TASK ITEM:
With the pictures removed, write out the data below exactly.

┌────────

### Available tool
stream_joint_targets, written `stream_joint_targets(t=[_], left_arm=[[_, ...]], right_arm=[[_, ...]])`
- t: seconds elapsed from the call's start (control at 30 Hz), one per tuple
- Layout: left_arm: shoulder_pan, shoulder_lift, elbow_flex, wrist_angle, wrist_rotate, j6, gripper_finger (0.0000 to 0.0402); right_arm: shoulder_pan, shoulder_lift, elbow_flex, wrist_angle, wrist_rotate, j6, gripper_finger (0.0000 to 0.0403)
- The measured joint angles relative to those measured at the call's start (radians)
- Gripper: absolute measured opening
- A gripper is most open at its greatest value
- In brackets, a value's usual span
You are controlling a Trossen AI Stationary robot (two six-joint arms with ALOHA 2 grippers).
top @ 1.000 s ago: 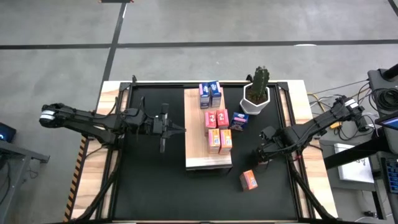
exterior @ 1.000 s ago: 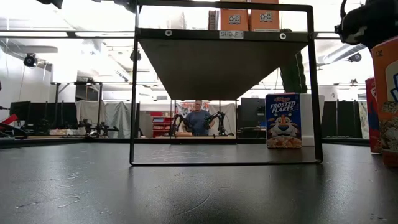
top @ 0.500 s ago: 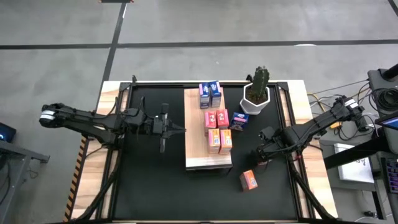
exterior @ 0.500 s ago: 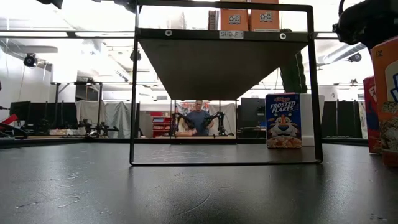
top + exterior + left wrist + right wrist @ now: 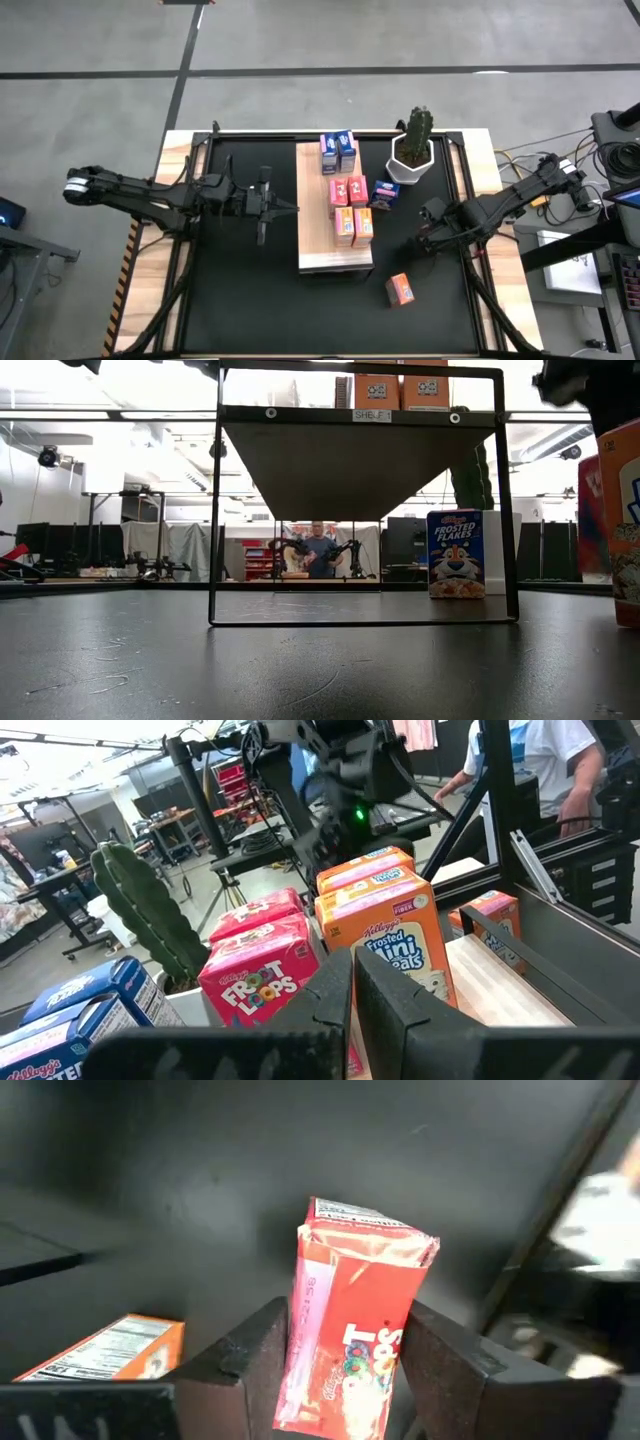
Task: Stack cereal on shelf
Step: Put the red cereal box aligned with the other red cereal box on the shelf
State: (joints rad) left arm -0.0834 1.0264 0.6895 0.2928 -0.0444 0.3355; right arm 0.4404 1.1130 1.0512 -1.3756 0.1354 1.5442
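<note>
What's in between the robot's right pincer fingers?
A red cereal box sits between the right pincer's two dark fingers. The right wrist view shows it best, with an orange box lying off to one side on the black mat.

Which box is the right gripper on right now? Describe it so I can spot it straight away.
Start at the long light wood shelf board in the middle of the black mat and look past its right edge. There the right gripper is shut on a small red cardboard cereal box between its fingers. Unlike the orange cereal box lying alone on the mat nearby, it is red and clamped.
</note>
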Motion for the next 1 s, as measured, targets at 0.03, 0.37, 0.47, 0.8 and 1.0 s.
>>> stream_joint_targets(t=[0.03,0.37,0.47,0.8,1.0], left_arm=[[0.0,0.0,0.0,0.0,0.0,0.0,0.0],[0.0,0.0,0.0,-0.001,0.0,0.0,0.0],[0.0,0.0,0.0,-0.001,0.0,0.0,0.0],[0.0,0.0,0.0,0.007,0.0,-0.004,0.0],[0.0,0.0,0.0,0.009,0.0,-0.004,0.0]], right_arm=[[0.0,0.0,0.032,-0.047,0.013,0.0,0.0166],[0.0,-0.011,0.384,-0.192,0.277,-0.135,0.0137],[0.0,-0.011,0.475,-0.193,0.353,-0.208,0.0134],[0.0,-0.011,0.665,-0.021,0.644,-0.586,0.0134],[0.0,0.024,0.695,0.393,0.575,-0.959,0.0132]])
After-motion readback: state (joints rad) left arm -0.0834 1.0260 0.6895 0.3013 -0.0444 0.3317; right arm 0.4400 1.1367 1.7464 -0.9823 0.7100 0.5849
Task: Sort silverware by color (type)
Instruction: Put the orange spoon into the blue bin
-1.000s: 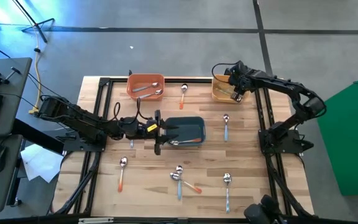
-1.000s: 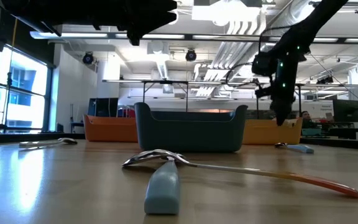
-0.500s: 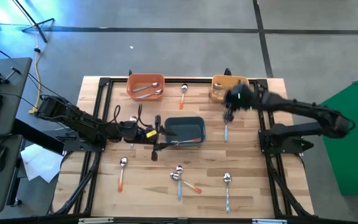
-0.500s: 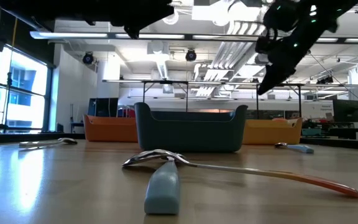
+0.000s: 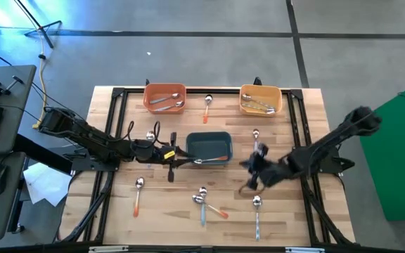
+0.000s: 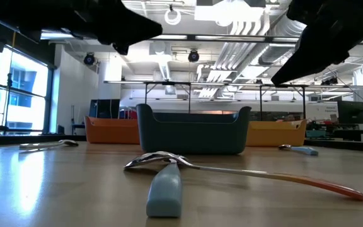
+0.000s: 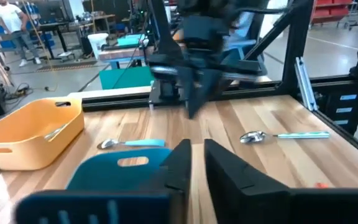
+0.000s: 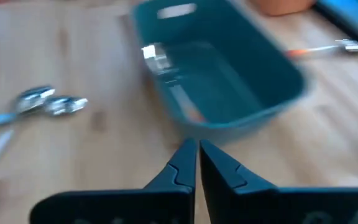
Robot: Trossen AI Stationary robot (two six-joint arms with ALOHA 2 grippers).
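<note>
Since the earlier frames, the right gripper (image 5: pixel 253 176) has swung away from the yellow plastic bin (image 5: pixel 260 99) to the middle of the wooden tabletop (image 5: pixel 167 204), and the left gripper (image 5: pixel 171 161) has drawn back slightly from the dark blue plastic bin (image 5: pixel 209 147). Right fingers (image 8: pixel 185 163) stand nearly closed with only a slit between them and hold nothing; the blue bin lies just ahead of their tips. Left fingers (image 7: pixel 182 163) show a narrow gap, also empty, beside that bin's near wall.

Silverware remaining loose: a blue-handled metal spoon (image 5: pixel 256 143) and another (image 5: pixel 256 214) lie on either side of the right fingers; an orange-handled spoon (image 5: pixel 138 195) lies near the left fingers; a crossed pair, blue and orange (image 5: pixel 204 202), sits between the arms; one orange-handled spoon (image 5: pixel 208 106) rests between the orange plastic bin (image 5: pixel 165 98) and the yellow one.

Handling, as judged: each spoon is light, rigid and lies flat; the polished bowl is likely slippery, so the coloured handle near mid-length offers the surer hold.
</note>
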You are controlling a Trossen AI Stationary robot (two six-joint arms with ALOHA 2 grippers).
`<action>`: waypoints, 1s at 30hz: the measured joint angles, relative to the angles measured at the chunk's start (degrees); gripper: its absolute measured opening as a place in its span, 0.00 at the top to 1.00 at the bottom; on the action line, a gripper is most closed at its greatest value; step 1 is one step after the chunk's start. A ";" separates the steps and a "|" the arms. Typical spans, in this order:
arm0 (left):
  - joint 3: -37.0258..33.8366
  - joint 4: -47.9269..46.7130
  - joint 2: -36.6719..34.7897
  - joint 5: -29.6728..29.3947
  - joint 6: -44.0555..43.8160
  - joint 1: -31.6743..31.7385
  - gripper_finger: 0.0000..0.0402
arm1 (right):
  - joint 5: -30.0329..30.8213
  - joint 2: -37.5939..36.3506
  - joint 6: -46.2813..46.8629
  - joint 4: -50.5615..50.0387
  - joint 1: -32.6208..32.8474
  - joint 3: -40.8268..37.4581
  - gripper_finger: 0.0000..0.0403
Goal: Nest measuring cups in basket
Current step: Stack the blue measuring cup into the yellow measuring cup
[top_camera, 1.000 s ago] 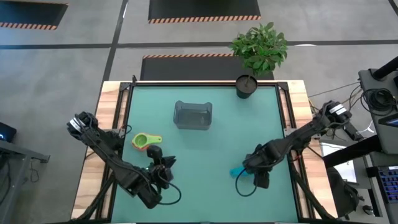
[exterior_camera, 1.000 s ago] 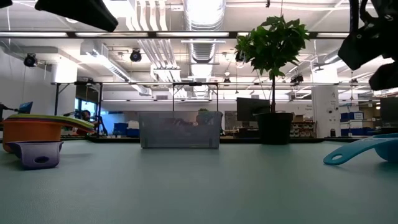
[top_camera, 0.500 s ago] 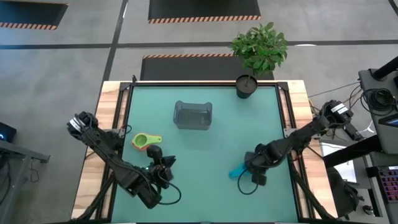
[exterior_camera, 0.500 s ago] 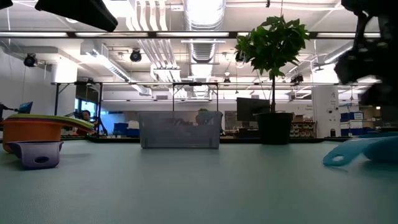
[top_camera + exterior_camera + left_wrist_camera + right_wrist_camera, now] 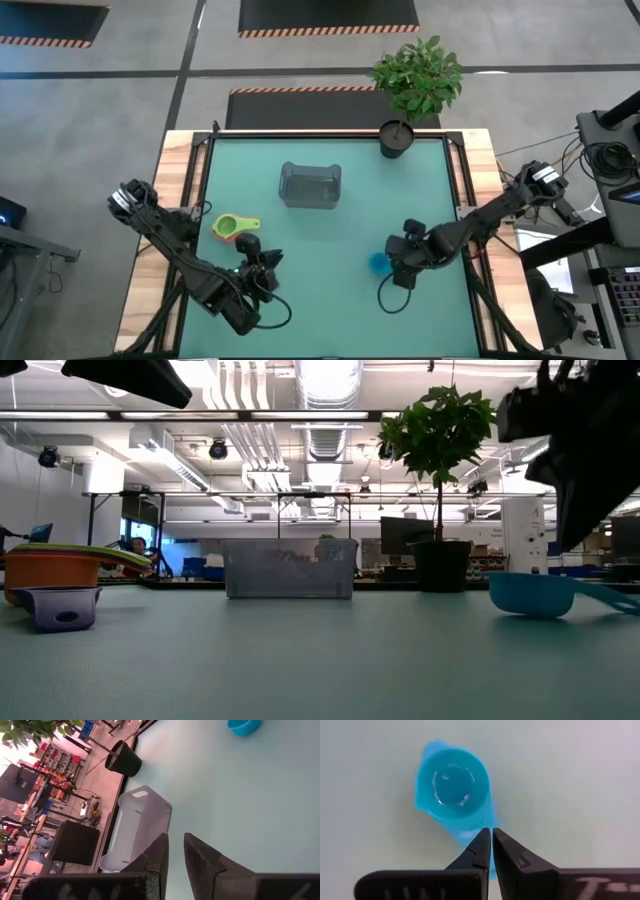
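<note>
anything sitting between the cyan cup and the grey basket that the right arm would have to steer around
Nothing visible does. The right claw is shut on the cyan cup by its handle, and the mat between it and the basket is bare. The nested cups and the left claw lie off to the side.

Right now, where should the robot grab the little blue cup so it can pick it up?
By its flat handle, coming straight down from above. The blue cup sits upright on the table with its mouth up, and the thin handle sticks out sideways, easy to pinch. The right gripper is already shut on that handle. The round bowl looks wider and harder to squeeze.
</note>
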 joint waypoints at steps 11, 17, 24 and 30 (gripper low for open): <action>0.00 0.00 -0.02 -0.02 -0.42 0.00 0.89 | -2.72 2.12 -10.16 5.17 2.55 3.73 0.86; 0.00 0.00 -0.02 -0.02 -0.42 0.00 0.89 | -4.32 5.75 -15.15 5.37 5.17 3.75 0.67; 0.00 0.00 -0.02 -0.02 -0.42 0.00 0.89 | -4.06 10.47 -18.17 5.57 5.37 3.75 0.55; 0.00 -0.06 -0.02 -0.84 -0.42 0.00 0.89 | -3.53 12.96 -19.99 8.45 5.33 3.75 0.67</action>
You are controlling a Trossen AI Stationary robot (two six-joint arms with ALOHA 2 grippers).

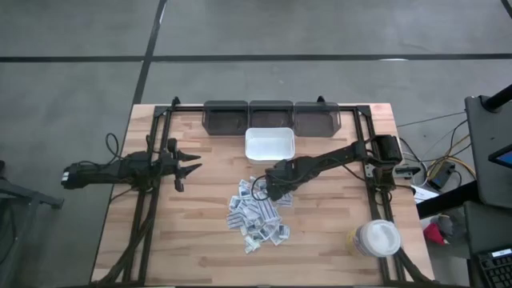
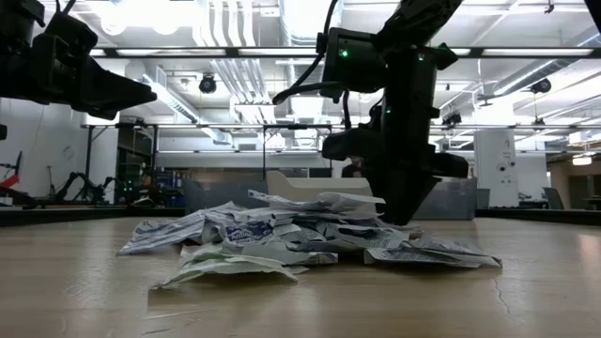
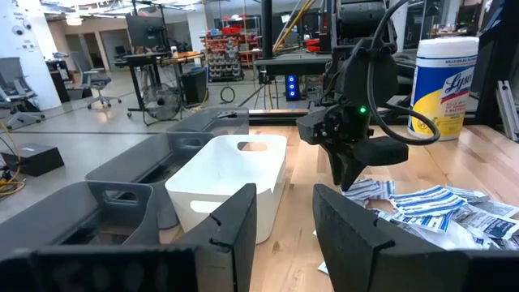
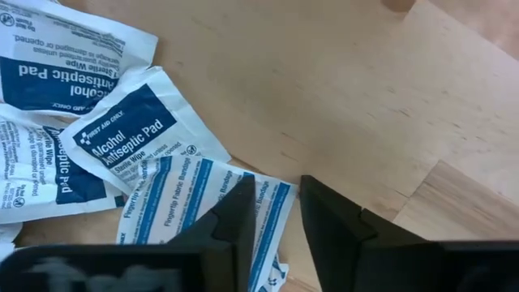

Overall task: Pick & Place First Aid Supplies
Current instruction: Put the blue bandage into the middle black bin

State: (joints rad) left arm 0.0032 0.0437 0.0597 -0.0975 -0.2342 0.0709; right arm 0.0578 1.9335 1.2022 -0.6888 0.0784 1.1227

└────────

TASK RESULT:
### Available tool
stream_joint_targets, written `stream_joint_targets(t=[_], left_arm=[[_, ...]], right_arm=[[_, ...]])`
- t: seconds elapsed from the call's start (control at 30 Hz), one per tuple
- Layout: left_arm: shoulder_pan, shoulder_lift, elbow_flex, wrist_angle, wrist_rotate, j6, gripper_finger (0.0000 to 0.0402); right_arm: shoulder_pan, shoulder_lift, elbow_flex, wrist_angle, wrist_rotate, j6, gripper_finger (0.0000 to 0.0403)
- The measured joint angles relative to those measured at the call's start (radians)
- Gripper: absolute measured opening
- A gripper is most open at its greatest value
- In brackets, a value's usual span
You are controlling a Trossen AI Stationary robot (two six-joint arms with ALOHA 2 grippers).
top @ 1.000 s ago: 
exterior @ 1.000 s ago: 
top @ 0.500 s ago: 
exterior @ 0.500 s ago: 
top + exterior + left wrist + right wrist @ now: 
Task: Stack cereal on shelf
Step: Put the red cereal box aligned with the other red cereal box on the shelf
State: (joints rad) left arm -0.0834 1.0264 0.6895 0.2928 -0.0444 0.3355; right arm 0.4404 1.1130 1.0512 -1.3756 0.1354 1.5442
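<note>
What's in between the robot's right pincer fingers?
A red cereal box sits between the right pincer's two dark fingers. The right wrist view shows it best, with an orange box lying off to one side on the black mat.

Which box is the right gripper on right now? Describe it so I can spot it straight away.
Start at the long light wood shelf board in the middle of the black mat and look past its right edge. There the right gripper is shut on a small red cardboard cereal box between its fingers. Unlike the orange cereal box lying alone on the mat nearby, it is red and clamped.
</note>
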Motion for the next 1 s, as measured, targets at 0.03, 0.37, 0.47, 0.8 and 1.0 s.
>>> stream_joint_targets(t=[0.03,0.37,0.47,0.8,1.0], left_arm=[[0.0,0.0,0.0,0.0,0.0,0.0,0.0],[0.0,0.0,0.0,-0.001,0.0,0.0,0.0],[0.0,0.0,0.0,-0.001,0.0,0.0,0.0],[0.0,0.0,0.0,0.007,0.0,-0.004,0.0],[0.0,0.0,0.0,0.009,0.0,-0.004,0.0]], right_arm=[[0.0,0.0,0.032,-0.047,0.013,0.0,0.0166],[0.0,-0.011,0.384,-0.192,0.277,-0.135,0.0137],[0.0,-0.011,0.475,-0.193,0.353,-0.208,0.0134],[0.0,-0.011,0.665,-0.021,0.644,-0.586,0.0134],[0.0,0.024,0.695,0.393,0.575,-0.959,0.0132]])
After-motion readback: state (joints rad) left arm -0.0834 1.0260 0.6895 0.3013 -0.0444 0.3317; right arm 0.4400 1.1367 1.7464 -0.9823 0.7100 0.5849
Task: Sort silverware by color (type)
Instruction: Put the orange spoon into the blue bin
-1.000s: 
-1.000s: 
-0.500s: 
-0.500s: 
+0.000s: 
+0.000s: 
+0.000s: 
+0.000s: 
Robot: Trossen AI Stationary robot (two six-joint arms with ALOHA 2 grippers).
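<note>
Since the earlier frames, the right gripper (image 5: pixel 253 176) has swung away from the yellow plastic bin (image 5: pixel 260 99) to the middle of the wooden tabletop (image 5: pixel 167 204), and the left gripper (image 5: pixel 171 161) has drawn back slightly from the dark blue plastic bin (image 5: pixel 209 147). Right fingers (image 8: pixel 185 163) stand nearly closed with only a slit between them and hold nothing; the blue bin lies just ahead of their tips. Left fingers (image 7: pixel 182 163) show a narrow gap, also empty, beside that bin's near wall.

Silverware remaining loose: a blue-handled metal spoon (image 5: pixel 256 143) and another (image 5: pixel 256 214) lie on either side of the right fingers; an orange-handled spoon (image 5: pixel 138 195) lies near the left fingers; a crossed pair, blue and orange (image 5: pixel 204 202), sits between the arms; one orange-handled spoon (image 5: pixel 208 106) rests between the orange plastic bin (image 5: pixel 165 98) and the yellow one.

Handling, as judged: each spoon is light, rigid and lies flat; the polished bowl is likely slippery, so the coloured handle near mid-length offers the surer hold.
</note>
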You are controlling a Trossen AI Stationary robot (two six-joint arms with ALOHA 2 grippers).
`<action>`: waypoints, 1s at 30hz: the measured joint angles, relative to the angles measured at the chunk's start (degrees); gripper: its absolute measured opening as a place in its span, 0.00 at the top to 1.00 at the bottom; on the action line, a gripper is most closed at its greatest value; step 1 is one step after the chunk's start. A ";" separates the steps and a "|" the arms. Typical spans, in this order:
arm0 (left):
  - joint 3: -37.0258..33.8366
  - joint 4: -47.9269..46.7130
  - joint 2: -36.6719..34.7897
  - joint 5: -29.6728..29.3947
  - joint 6: -44.0555..43.8160
  - joint 1: -31.6743..31.7385
  - gripper_finger: 0.0000..0.0402
arm1 (right):
  - joint 5: -30.0329..30.8213
  - joint 2: -37.5939..36.3506
  - joint 6: -46.2813..46.8629
  - joint 4: -50.5615..50.0387
  - joint 1: -32.6208..32.8474
  - joint 3: -40.8268..37.4581
  - gripper_finger: 0.0000..0.0403
Goal: Nest measuring cups in basket
Current step: Stack the blue measuring cup into the yellow measuring cup
[top_camera, 1.000 s ago] 
[exterior_camera, 1.000 s ago] 
[top_camera, 0.500 s ago] 
[exterior_camera, 0.500 s ago] 
[top_camera + exterior_camera + left_wrist_camera + right_wrist_camera, now] 
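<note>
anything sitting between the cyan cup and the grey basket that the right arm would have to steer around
Nothing visible does. The right claw is shut on the cyan cup by its handle, and the mat between it and the basket is bare. The nested cups and the left claw lie off to the side.

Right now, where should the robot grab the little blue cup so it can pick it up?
By its flat handle, coming straight down from above. The blue cup sits upright on the table with its mouth up, and the thin handle sticks out sideways, easy to pinch. The right gripper is already shut on that handle. The round bowl looks wider and harder to squeeze.
</note>
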 joint waypoints at steps 11, 17, 24 and 30 (gripper low for open): <action>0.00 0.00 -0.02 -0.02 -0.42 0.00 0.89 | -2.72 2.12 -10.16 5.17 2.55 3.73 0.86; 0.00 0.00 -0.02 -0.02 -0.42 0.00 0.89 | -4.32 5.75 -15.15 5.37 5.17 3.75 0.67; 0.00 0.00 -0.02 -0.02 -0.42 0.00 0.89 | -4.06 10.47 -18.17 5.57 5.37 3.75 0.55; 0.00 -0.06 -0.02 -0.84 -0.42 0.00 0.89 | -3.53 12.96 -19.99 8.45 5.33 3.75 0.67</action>
You are controlling a Trossen AI Stationary robot (two six-joint arms with ALOHA 2 grippers).


Overall task: Pick & Place First Aid Supplies
Current instruction: Put the blue bandage into the middle black bin

State: (joints rad) left arm 0.0032 0.0437 0.0597 -0.0975 -0.2342 0.0709; right arm 0.0578 1.9335 1.2022 -0.6888 0.0784 1.1227

With the answer given, the exercise is closed.